There is one potential wildcard: Chinese memory maker CXMT recently raised $4.2 billion in an IPO with plans to expand DRAM and NAND wafer capacity significantly. If CXMT executes, it could introduce new supply into the market as early as late 2026 or 2027, which may begin to ease pressure on commodity memory – potentially including camera cards. But this remains speculative, and geopolitical factors add further uncertainty.
What Should Filmmakers and Video Creators Do Right Now?
Given all of this, here’s a practical framework for anyone who shoots professionally or relies on CFexpress cards for their work:
Buy what you need now. Every piece of supply chain data suggests CFexpress prices will remain elevated or continue rising through 2026. Waiting for a price correction that may not arrive for 18+ months is a risky strategy if you have active shooting commitments.
Focus on mid-capacity cards. The 128GB–512GB range currently offers the best balance of availability and value. Very large capacity cards (1TB and above) have been hit hardest by the shortage and are increasingly difficult to find at reasonable prices.
Consider used markets carefully. Used and refurbished CFexpress cards from reputable sellers are one of the few places where pricing hasn’t yet fully caught up to the new reality – but this window is narrowing as awareness of the shortage spreads.
Don’t assume a “sale” price is the new floor. Some retailers are temporarily discounting stock they’re uncertain about being able to restock. A card listed at a price that seems like a deal in 2026 may simply be old inventory – grab it if you need it.
The Bigger Picture
The global memory crunch is a genuinely unprecedented event in the modern electronics era. For the first time in roughly three decades, DRAM, NAND, and hard drives are simultaneously constrained. AI infrastructure has fundamentally redirected the supply chain in ways that will take years to fully unwind – and pro camera media sits near the bottom of the priority list for major memory manufacturers.
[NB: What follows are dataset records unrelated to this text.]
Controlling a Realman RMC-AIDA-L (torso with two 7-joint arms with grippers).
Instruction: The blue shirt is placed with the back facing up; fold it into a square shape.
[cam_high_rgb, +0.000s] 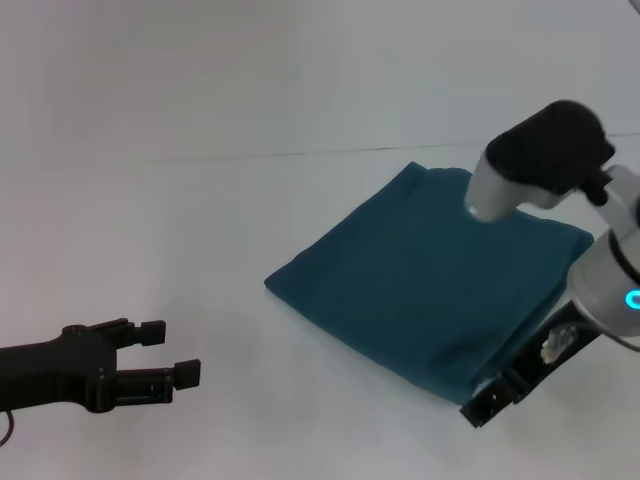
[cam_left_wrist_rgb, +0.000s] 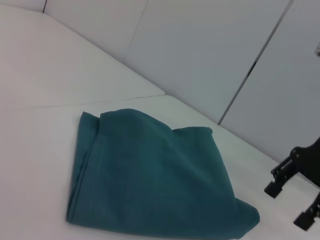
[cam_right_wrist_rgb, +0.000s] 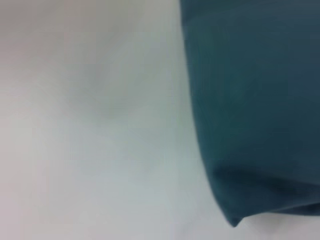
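Left gripper (cam_high_rgb: 172, 354) low at near left, jaws spread, well apart from folded blue shirt (cam_high_rgb: 430, 280); right gripper (cam_high_rgb: 500, 392) at its near corner, jaws unreadable.

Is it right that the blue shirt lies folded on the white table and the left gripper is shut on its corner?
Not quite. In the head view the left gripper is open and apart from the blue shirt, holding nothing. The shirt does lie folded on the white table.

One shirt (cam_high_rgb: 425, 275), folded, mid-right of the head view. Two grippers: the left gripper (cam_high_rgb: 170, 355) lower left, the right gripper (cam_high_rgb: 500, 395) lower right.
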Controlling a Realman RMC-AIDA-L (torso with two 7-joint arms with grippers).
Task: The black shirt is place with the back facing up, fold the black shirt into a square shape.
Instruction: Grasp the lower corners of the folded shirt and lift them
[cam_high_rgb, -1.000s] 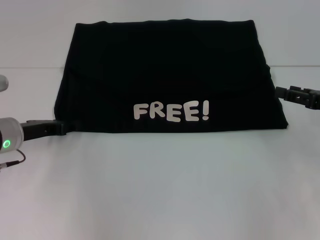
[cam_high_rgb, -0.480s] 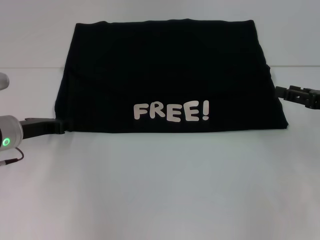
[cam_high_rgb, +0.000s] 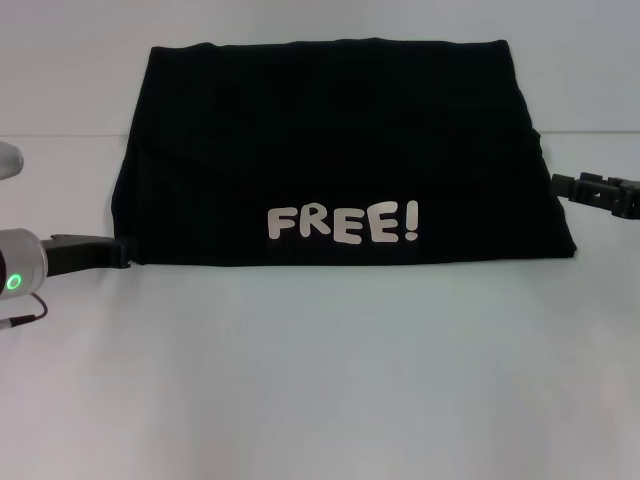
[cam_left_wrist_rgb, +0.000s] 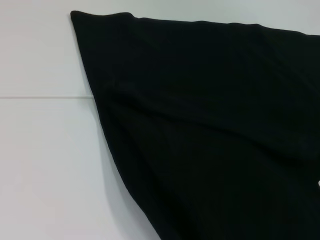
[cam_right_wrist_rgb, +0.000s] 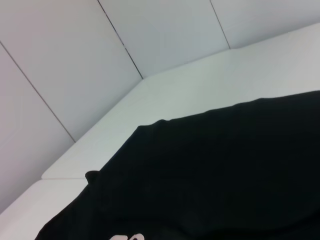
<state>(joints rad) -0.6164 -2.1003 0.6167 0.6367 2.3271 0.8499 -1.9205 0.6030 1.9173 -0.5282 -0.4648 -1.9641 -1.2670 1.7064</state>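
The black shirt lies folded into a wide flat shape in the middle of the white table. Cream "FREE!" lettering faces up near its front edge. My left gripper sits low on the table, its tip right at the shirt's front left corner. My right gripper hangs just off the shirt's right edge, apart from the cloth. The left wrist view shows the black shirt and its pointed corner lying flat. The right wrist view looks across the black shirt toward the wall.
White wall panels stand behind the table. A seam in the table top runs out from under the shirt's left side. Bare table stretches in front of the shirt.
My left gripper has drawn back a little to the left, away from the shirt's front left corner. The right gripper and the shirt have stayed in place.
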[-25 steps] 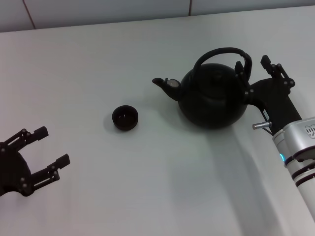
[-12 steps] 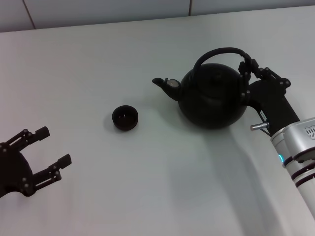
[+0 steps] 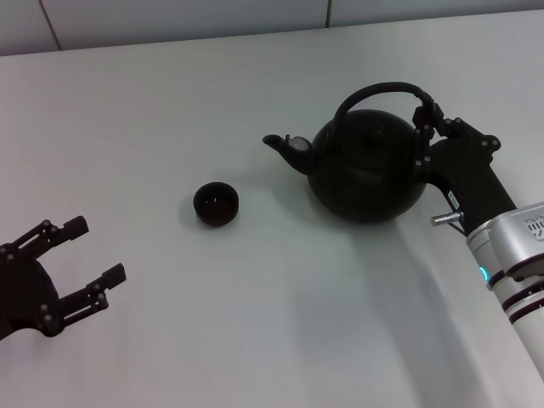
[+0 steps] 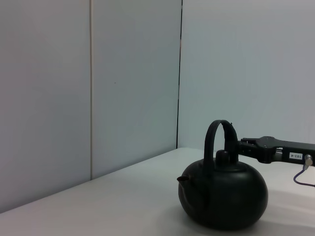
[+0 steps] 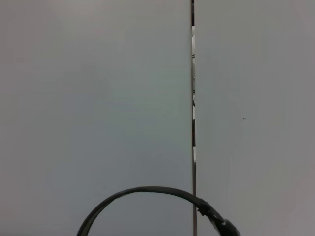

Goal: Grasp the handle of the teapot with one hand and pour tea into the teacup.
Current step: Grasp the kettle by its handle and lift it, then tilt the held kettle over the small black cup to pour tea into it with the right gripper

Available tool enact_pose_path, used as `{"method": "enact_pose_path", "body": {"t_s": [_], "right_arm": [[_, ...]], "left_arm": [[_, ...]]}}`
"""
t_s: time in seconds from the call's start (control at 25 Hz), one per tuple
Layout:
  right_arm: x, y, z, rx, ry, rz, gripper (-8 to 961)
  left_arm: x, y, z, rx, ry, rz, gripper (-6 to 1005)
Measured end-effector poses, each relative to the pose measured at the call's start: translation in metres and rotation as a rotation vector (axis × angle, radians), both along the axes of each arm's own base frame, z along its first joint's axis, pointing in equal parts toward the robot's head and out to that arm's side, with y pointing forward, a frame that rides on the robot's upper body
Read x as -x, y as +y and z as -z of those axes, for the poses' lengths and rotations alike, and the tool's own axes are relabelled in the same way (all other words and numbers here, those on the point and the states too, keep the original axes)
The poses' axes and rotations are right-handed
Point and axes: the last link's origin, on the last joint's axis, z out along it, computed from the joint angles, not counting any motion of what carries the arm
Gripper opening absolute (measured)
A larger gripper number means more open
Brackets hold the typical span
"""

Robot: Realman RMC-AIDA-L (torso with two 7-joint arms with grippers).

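The right end effector [image 3: 427,127] is at the right-hand side of the teapot [image 3: 365,170], its fingers closed together on the handle [image 3: 382,89] where the black arch comes down toward the pot's body; the side-on left wrist view shows it [image 4: 246,143] reaching in level and meeting the handle [image 4: 216,129] near the top of the arch. The teapot stands upright on the white worktop [image 3: 255,297], its base resting flat, with the short spout [image 3: 279,143] pointing toward the robot's left. The teacup [image 3: 216,203] sits on the worktop to the left of the spout, apart from the teapot, upright with its opening upward. The left end effector [image 3: 85,255] hovers low near the left edge of the head view, well apart from both the teacup and the teapot, its 2 fingers spread apart and holding nothing. In the right wrist view only a thin curve of the handle [image 5: 147,191] shows against a pale grey wall [image 5: 98,98], which has a dark vertical seam.
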Motion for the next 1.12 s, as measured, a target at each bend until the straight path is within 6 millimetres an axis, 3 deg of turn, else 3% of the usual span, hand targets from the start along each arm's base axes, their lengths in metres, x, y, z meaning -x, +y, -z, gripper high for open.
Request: {"method": "enact_pose_path", "body": {"t_s": [0.32,0.68,1.12], "right_arm": [[0.003,0.002,-0.002,-0.01,0.013,-0.013,101],[0.011,0.024,-0.029,-0.103,0.022,-0.117,92],[0.012,0.033,-0.031,-0.059,0.033,-0.149,93]], "left_arm": [[-0.001,0.001,0.0,-0.001,0.002,0.001,812],[-0.002,0.005,0.001,-0.001,0.003,0.005,812],[-0.005,0.005,0.005,-0.001,-0.009,0.006,812]]}}
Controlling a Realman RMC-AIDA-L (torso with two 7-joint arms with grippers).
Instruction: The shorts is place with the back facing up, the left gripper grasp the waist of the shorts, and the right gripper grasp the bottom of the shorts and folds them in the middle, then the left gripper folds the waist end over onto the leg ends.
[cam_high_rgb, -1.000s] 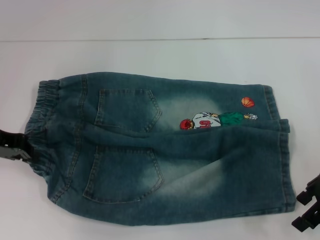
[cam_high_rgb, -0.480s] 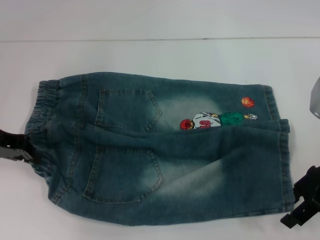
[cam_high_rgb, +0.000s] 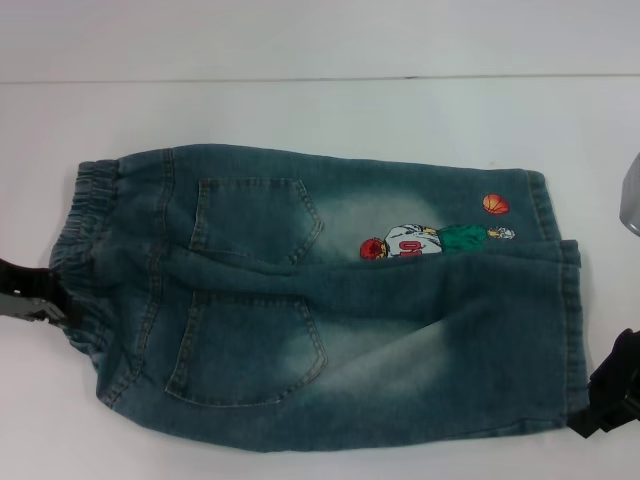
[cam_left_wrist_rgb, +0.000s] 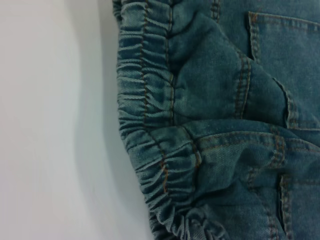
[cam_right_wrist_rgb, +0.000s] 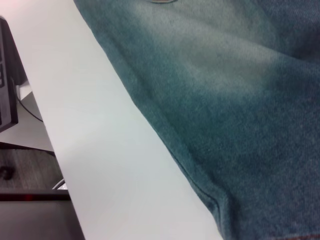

For photographers and filmmakers, the implication is clear: the era of cheap, abundantly available CFexpress cards is over for now. Plan your kit accordingly, buy what you need before prices climb further, and watch the NAND supply news closely for any sign that new fabrication capacity is coming online ahead of schedule.
ProCardPrices.com will continue tracking CFexpress Type A and Type B card prices daily so you always know where the market stands.